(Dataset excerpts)
========

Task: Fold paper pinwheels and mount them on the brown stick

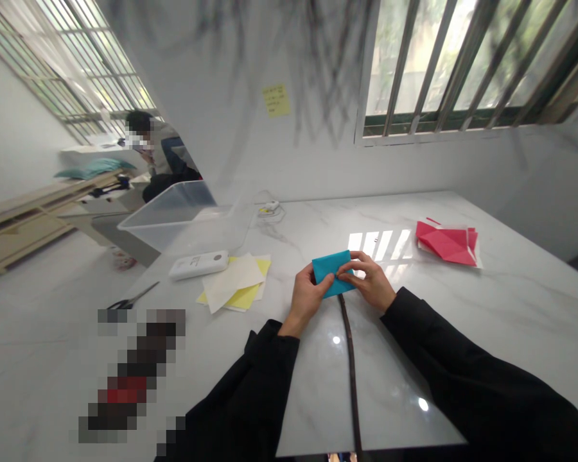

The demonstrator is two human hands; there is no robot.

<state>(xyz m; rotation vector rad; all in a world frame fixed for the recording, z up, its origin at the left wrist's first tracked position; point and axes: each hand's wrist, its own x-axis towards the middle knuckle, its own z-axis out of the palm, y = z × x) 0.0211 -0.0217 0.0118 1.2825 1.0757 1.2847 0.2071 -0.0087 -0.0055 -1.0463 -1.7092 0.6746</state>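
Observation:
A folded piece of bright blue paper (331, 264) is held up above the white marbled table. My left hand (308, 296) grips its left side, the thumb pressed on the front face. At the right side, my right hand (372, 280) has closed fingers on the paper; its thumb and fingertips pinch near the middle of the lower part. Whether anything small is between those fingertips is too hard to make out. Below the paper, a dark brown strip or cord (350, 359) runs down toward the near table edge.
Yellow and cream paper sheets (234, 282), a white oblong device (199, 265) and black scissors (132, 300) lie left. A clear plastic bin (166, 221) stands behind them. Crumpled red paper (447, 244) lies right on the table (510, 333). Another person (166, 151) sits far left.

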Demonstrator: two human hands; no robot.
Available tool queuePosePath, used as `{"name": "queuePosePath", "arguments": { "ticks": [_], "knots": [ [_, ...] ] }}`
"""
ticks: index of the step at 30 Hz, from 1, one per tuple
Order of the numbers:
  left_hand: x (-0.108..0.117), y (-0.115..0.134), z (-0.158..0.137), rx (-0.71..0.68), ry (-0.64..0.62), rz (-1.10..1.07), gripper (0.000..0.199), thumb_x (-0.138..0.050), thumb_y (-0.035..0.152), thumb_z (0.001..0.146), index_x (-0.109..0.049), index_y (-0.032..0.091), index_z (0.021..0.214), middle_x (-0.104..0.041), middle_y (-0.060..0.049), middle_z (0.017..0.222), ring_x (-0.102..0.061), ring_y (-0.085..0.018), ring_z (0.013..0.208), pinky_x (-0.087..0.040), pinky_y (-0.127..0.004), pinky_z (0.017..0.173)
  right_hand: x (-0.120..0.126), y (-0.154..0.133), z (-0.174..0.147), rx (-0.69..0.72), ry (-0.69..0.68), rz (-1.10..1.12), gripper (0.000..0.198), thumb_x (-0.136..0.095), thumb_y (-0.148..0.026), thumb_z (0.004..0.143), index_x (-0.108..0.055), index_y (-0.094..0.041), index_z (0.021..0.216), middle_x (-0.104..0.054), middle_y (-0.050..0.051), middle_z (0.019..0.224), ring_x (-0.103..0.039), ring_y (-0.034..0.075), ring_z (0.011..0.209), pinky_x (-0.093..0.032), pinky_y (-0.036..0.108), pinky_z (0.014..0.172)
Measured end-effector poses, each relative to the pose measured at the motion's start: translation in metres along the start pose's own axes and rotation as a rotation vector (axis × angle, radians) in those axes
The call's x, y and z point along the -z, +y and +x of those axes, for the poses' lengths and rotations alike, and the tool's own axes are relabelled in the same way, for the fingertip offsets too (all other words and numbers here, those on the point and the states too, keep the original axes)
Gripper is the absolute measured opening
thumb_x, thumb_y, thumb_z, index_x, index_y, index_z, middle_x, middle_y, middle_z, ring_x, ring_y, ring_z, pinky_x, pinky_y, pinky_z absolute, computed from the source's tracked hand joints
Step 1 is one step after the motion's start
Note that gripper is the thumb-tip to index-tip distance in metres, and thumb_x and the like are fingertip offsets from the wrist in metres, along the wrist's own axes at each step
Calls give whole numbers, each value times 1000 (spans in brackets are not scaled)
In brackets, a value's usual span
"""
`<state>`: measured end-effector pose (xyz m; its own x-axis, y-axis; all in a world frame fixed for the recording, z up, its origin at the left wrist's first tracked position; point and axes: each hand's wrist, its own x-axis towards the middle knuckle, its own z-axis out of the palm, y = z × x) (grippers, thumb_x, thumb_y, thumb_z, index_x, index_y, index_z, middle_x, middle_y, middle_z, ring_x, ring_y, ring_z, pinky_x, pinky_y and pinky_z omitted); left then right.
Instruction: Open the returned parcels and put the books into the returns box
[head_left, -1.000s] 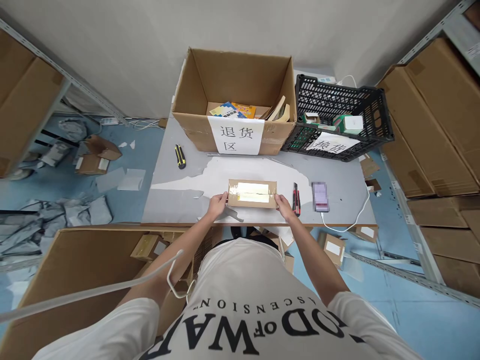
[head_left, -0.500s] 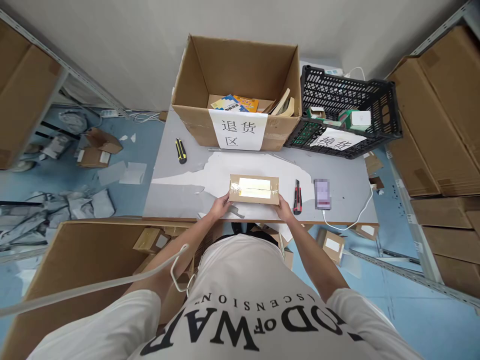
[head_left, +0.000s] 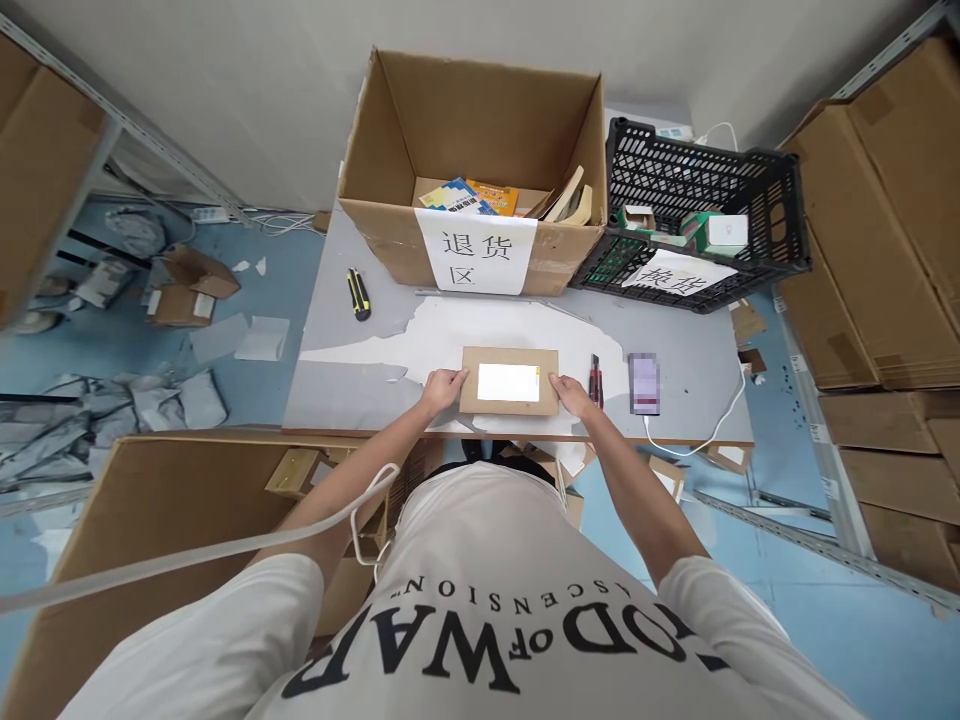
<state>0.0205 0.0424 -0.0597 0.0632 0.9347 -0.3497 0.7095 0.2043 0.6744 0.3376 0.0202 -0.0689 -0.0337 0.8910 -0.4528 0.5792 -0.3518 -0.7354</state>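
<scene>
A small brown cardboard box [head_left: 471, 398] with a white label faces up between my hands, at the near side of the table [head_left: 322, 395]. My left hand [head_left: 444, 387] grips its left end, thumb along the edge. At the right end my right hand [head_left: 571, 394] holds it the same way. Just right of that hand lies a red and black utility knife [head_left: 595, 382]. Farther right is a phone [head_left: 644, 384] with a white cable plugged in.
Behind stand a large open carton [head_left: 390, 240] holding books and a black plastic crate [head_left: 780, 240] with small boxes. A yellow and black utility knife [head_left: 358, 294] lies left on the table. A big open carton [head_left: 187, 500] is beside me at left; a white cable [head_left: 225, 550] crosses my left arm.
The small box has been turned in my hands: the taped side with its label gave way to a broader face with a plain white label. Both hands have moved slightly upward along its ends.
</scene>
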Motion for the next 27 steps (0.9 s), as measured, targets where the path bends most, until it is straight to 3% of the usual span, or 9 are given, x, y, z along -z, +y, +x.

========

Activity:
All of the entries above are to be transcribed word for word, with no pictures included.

Response to this exercise:
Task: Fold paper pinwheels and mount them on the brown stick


The demonstrator is two human hands; there is no robot.

<state>(xyz m; rotation vector rad; all in a world frame fixed for the recording, z up, its origin at the left wrist's first tracked position; point and axes: each hand's wrist, its own x-axis towards the middle knuckle, its own z-axis out of the palm, y = z × x) 0.0211 -0.0217 0.0118 1.2825 1.0757 1.2847 0.2071 -0.0087 -0.0055 -1.0463 -1.7092 0.6746</state>
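Observation:
A folded piece of bright blue paper (331, 264) is held up above the white marbled table. My left hand (308, 296) grips its left side, the thumb pressed on the front face. At the right side, my right hand (372, 280) has closed fingers on the paper; its thumb and fingertips pinch near the middle of the lower part. Whether anything small is between those fingertips is too hard to make out. Below the paper, a dark brown strip or cord (350, 359) runs down toward the near table edge.
Yellow and cream paper sheets (234, 282), a white oblong device (199, 265) and black scissors (132, 300) lie left. A clear plastic bin (166, 221) stands behind them. Crumpled red paper (447, 244) lies right on the table (510, 333). Another person (166, 151) sits far left.
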
Demonstrator: two human hands; no robot.
Available tool queuePosePath, used as `{"name": "queuePosePath", "arguments": { "ticks": [_], "knots": [ [_, ...] ] }}`
"""
ticks: index of the step at 30 Hz, from 1, one per tuple
Order of the numbers:
  left_hand: x (-0.108..0.117), y (-0.115..0.134), z (-0.158..0.137), rx (-0.71..0.68), ry (-0.64..0.62), rz (-1.10..1.07), gripper (0.000..0.199), thumb_x (-0.138..0.050), thumb_y (-0.035..0.152), thumb_z (0.001..0.146), index_x (-0.109..0.049), index_y (-0.032..0.091), index_z (0.021..0.214), middle_x (-0.104..0.041), middle_y (-0.060..0.049), middle_z (0.017..0.222), ring_x (-0.102..0.061), ring_y (-0.085..0.018), ring_z (0.013..0.208), pinky_x (-0.087..0.040), pinky_y (-0.127..0.004), pinky_z (0.017..0.173)
  right_hand: x (-0.120..0.126), y (-0.154..0.133), z (-0.174..0.147), rx (-0.69..0.72), ry (-0.69..0.68), rz (-1.10..1.12), gripper (0.000..0.198), thumb_x (-0.136..0.095), thumb_y (-0.148..0.026), thumb_z (0.004..0.143), index_x (-0.108..0.055), index_y (-0.094..0.041), index_z (0.021..0.216), middle_x (-0.104..0.054), middle_y (-0.050..0.051), middle_z (0.019..0.224), ring_x (-0.103..0.039), ring_y (-0.034..0.075), ring_z (0.011..0.209), pinky_x (-0.093..0.032), pinky_y (-0.036..0.108), pinky_z (0.014..0.172)
Measured end-effector poses, each relative to the pose measured at the motion's start: translation in metres along the start pose's own axes and rotation as a rotation vector (axis × angle, radians) in those axes
The call's x, y and z point along the -z, +y and +x of those axes, for the poses' lengths and rotations alike, and the tool's own axes are relabelled in the same way, for the fingertip offsets too (all other words and numbers here, those on the point and the states too, keep the original axes)
Gripper is the absolute measured opening
thumb_x, thumb_y, thumb_z, index_x, index_y, index_z, middle_x, middle_y, middle_z, ring_x, ring_y, ring_z, pinky_x, pinky_y, pinky_z absolute, computed from the source's tracked hand joints
Step 1 is one step after the motion's start
Note that gripper is the thumb-tip to index-tip distance in metres, and thumb_x and the like are fingertip offsets from the wrist in metres, along the wrist's own axes at each step
Calls give whole numbers, each value times 1000 (spans in brackets are not scaled)
In brackets, a value's usual span
"""
`<state>`: measured end-effector pose (xyz m; its own x-axis, y-axis; all in a world frame fixed for the recording, z up, its origin at the left wrist's first tracked position; point and axes: each hand's wrist, its own x-axis towards the middle knuckle, its own z-axis out of the palm, y = z × x) (grippers, thumb_x, thumb_y, thumb_z, index_x, index_y, index_z, middle_x, middle_y, middle_z, ring_x, ring_y, ring_z, pinky_x, pinky_y and pinky_z omitted); left then right.
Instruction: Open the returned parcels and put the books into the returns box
[head_left, -1.000s] 
[head_left, -0.500s] 
[head_left, +0.000s] 
<state>0.0205 0.0424 -0.0597 0.0632 0.9347 -0.3497 0.7095 0.2043 0.6744 0.3376 0.0202 -0.0689 -0.0337 0.8910 -0.4528 0.5792 -0.3518 -0.7354</state>
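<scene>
A small brown cardboard box [head_left: 471, 398] with a white label faces up between my hands, at the near side of the table [head_left: 322, 395]. My left hand [head_left: 444, 387] grips its left end, thumb along the edge. At the right end my right hand [head_left: 571, 394] holds it the same way. Just right of that hand lies a red and black utility knife [head_left: 595, 382]. Farther right is a phone [head_left: 644, 384] with a white cable plugged in.
Behind stand a large open carton [head_left: 390, 240] holding books and a black plastic crate [head_left: 780, 240] with small boxes. A yellow and black utility knife [head_left: 358, 294] lies left on the table. A big open carton [head_left: 187, 500] is beside me at left; a white cable [head_left: 225, 550] crosses my left arm.
The small box has been turned in my hands: the taped side with its label gave way to a broader face with a plain white label. Both hands have moved slightly upward along its ends.
</scene>
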Motion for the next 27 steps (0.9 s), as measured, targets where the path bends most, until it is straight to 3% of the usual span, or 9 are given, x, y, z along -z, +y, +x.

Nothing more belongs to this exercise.